ASSIGNMENT:
Report every line of the records below that contains the word "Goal".

-- RECORDED INFORMATION follows --

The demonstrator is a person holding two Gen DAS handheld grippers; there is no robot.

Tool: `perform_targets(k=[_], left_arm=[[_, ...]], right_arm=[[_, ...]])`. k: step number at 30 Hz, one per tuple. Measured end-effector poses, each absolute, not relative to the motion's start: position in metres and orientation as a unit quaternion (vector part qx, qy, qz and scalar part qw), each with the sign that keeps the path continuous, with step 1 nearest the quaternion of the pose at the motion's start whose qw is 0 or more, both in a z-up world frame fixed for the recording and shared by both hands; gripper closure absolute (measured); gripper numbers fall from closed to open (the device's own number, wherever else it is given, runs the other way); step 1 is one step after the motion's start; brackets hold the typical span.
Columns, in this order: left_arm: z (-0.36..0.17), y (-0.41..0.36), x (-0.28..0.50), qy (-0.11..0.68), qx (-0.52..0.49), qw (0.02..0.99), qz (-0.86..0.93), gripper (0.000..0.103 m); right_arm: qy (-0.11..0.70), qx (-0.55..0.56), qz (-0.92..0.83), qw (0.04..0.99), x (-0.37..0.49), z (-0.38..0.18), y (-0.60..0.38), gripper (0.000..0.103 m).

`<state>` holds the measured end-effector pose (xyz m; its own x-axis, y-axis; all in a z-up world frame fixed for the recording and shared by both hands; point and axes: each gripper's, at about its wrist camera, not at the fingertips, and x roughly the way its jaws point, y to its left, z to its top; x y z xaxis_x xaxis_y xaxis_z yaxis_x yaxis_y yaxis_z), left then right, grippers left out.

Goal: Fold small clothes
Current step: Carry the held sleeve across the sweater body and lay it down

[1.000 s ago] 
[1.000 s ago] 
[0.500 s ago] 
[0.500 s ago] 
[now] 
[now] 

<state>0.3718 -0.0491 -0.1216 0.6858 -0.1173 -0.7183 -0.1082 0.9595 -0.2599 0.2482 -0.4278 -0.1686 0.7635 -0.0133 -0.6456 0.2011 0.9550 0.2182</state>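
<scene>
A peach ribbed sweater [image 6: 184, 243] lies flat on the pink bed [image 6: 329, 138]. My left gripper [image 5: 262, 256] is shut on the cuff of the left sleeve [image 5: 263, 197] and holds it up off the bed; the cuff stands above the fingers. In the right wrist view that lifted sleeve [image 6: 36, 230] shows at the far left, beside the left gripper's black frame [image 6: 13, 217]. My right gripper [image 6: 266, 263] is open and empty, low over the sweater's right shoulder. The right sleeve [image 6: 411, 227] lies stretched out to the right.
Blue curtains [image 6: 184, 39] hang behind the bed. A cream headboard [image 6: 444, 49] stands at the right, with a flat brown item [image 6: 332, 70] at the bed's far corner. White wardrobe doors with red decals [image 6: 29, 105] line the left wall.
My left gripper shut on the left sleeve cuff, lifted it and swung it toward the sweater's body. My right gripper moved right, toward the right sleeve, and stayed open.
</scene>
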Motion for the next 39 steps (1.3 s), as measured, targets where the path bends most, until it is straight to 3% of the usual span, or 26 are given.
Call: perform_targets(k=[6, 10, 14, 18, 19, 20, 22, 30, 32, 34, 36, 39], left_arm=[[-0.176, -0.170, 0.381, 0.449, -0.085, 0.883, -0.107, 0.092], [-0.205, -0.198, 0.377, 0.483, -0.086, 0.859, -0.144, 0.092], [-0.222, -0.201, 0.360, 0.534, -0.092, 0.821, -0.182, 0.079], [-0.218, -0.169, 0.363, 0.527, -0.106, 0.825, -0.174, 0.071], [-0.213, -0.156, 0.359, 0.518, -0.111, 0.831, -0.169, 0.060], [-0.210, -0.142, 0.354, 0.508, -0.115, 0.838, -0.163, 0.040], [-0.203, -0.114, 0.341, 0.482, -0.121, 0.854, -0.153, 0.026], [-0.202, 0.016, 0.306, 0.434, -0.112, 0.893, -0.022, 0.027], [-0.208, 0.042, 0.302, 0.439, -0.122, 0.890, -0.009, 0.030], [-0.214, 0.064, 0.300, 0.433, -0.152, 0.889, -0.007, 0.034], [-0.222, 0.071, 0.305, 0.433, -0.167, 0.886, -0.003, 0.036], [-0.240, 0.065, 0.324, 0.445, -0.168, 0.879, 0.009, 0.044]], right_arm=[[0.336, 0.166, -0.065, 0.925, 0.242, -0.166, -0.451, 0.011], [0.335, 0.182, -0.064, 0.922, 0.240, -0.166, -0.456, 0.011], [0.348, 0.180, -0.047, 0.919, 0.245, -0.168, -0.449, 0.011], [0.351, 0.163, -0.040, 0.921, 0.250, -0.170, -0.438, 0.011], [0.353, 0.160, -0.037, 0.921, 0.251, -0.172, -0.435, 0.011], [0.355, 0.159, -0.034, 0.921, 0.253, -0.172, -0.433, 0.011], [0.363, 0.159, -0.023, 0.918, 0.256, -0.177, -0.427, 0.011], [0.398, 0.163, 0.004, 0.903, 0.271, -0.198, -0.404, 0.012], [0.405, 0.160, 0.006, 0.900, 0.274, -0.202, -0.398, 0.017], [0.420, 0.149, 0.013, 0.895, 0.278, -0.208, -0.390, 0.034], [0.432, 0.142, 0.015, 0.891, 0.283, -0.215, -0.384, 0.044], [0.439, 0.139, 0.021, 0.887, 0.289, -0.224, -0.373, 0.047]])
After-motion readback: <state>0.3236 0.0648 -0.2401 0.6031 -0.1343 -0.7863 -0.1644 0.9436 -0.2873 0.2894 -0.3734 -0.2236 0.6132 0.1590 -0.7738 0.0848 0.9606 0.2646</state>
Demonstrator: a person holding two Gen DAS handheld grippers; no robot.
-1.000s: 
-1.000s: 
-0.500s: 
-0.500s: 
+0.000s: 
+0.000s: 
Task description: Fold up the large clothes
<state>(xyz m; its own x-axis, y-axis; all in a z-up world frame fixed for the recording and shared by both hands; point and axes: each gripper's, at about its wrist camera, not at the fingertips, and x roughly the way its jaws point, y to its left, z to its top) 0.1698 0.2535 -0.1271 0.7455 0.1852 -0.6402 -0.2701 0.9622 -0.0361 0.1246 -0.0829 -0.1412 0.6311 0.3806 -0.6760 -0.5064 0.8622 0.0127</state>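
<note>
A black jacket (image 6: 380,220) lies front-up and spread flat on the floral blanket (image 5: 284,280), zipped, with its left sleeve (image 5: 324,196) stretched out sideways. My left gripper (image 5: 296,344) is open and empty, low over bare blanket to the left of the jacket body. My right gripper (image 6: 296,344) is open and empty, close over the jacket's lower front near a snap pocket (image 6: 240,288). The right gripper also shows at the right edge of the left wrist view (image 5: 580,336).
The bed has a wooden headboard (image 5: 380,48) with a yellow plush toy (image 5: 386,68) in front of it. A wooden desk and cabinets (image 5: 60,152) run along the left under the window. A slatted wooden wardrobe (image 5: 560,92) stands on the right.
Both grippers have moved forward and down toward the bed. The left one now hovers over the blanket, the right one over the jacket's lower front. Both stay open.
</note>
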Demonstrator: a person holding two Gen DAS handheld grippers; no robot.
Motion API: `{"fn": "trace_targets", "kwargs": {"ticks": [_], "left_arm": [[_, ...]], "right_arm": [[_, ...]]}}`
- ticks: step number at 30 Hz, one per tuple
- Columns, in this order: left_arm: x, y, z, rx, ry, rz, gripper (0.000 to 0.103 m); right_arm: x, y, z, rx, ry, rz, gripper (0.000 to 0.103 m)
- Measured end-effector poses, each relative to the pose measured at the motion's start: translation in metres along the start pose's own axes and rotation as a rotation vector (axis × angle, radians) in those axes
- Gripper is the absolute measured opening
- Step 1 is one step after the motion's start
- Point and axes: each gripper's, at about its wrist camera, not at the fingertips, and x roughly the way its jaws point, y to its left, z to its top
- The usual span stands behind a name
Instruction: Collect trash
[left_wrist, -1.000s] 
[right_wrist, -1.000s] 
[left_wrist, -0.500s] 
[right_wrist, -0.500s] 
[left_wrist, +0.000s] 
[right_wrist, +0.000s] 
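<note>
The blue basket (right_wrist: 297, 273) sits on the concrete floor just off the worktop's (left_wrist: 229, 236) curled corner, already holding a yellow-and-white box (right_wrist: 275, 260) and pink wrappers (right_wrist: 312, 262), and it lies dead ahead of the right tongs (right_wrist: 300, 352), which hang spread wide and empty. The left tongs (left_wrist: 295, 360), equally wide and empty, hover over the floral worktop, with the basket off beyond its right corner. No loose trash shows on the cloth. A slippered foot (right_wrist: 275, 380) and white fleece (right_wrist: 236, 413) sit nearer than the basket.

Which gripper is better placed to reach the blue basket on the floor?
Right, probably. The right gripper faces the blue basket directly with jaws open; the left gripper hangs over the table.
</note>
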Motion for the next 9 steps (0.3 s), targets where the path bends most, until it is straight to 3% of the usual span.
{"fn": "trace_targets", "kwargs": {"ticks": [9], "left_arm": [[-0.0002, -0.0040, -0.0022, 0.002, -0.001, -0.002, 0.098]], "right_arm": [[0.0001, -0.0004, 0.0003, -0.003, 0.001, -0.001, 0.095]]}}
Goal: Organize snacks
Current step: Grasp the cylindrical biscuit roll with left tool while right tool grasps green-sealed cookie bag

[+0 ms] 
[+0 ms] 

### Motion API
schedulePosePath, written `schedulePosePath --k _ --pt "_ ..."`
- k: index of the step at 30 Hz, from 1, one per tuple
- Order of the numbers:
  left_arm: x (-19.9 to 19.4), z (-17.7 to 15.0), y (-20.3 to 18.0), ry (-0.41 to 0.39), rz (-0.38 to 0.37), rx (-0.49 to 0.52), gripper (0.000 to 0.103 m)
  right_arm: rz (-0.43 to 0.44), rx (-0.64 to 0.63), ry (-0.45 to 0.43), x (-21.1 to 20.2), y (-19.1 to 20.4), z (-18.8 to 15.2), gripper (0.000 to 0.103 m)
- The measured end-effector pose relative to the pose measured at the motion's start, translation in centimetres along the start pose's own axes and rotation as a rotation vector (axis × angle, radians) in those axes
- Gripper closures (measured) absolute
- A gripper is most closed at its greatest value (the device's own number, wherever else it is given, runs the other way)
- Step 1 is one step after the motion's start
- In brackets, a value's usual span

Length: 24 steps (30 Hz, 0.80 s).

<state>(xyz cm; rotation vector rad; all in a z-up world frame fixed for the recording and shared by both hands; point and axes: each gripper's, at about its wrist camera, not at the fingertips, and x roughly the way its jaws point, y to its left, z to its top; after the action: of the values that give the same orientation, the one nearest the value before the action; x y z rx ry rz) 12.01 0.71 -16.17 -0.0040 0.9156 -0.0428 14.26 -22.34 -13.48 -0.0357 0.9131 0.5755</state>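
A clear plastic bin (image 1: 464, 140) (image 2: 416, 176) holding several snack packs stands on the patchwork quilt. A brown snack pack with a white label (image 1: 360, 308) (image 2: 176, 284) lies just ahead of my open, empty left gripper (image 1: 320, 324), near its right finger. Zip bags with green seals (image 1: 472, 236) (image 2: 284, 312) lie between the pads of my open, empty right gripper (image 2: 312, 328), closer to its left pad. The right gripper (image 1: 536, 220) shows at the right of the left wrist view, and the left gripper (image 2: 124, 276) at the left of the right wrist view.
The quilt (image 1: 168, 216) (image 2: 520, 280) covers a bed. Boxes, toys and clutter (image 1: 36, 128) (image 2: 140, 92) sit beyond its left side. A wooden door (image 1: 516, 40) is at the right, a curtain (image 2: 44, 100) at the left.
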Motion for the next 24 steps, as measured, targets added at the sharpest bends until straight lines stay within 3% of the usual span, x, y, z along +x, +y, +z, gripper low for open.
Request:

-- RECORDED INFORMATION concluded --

RESULT:
Goal: Fold small clothes
Goal: Organize snacks

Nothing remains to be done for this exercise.